## Task details
Take each line from the entries that holds "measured" and copy it out.

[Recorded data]
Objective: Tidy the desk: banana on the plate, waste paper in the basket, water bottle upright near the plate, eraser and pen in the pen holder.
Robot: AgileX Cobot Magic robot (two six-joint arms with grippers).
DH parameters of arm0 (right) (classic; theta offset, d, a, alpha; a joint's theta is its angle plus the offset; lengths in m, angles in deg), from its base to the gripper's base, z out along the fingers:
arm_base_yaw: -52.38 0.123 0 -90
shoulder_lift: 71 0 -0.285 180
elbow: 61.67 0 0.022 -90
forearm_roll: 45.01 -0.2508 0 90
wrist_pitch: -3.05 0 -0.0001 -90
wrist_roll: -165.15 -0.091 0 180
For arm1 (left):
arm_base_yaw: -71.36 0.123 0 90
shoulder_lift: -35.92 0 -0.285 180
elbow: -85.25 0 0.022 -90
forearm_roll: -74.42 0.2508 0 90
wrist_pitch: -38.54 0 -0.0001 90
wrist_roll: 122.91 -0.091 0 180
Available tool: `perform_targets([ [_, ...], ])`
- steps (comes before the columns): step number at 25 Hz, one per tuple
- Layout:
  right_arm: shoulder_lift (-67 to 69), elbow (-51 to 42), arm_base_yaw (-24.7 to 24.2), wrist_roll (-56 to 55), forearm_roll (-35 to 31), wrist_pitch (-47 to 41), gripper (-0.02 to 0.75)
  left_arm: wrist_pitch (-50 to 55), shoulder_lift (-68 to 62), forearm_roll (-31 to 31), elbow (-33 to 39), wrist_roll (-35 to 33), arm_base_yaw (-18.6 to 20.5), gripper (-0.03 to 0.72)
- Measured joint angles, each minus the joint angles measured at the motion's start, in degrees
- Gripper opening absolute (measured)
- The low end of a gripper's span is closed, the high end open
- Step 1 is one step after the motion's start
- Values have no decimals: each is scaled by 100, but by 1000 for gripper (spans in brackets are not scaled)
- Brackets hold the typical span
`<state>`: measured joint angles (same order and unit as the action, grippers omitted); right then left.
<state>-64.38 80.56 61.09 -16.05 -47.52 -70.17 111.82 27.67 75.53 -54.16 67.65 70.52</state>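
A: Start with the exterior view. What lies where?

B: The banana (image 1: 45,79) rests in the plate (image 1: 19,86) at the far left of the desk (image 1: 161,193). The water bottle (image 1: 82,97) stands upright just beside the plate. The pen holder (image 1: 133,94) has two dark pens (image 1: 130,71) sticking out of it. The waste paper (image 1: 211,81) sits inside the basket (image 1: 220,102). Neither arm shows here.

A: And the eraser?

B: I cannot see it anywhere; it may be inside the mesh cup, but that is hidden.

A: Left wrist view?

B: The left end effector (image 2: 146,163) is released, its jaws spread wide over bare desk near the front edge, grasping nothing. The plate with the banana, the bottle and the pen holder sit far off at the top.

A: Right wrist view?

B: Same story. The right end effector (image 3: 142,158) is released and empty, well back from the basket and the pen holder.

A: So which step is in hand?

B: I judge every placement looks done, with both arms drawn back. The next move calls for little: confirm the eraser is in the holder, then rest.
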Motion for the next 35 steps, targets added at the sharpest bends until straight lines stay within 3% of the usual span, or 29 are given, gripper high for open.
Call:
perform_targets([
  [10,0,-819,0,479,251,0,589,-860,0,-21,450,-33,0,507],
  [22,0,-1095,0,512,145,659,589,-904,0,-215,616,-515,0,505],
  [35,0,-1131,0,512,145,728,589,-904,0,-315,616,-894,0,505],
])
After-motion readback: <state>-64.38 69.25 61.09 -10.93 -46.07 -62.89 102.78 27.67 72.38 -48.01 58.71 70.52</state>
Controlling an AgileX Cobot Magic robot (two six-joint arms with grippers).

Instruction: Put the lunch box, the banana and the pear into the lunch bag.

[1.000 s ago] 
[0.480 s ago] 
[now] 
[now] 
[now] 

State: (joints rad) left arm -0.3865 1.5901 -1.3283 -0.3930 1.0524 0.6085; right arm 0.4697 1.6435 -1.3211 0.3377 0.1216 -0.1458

## Exercise response
- Measured joint angles, each minus the joint angles measured at the motion's start, in degrees
- Gripper opening absolute (measured)
`<state>`: measured joint angles (same order and unit as the action, grippers omitted); right then left.

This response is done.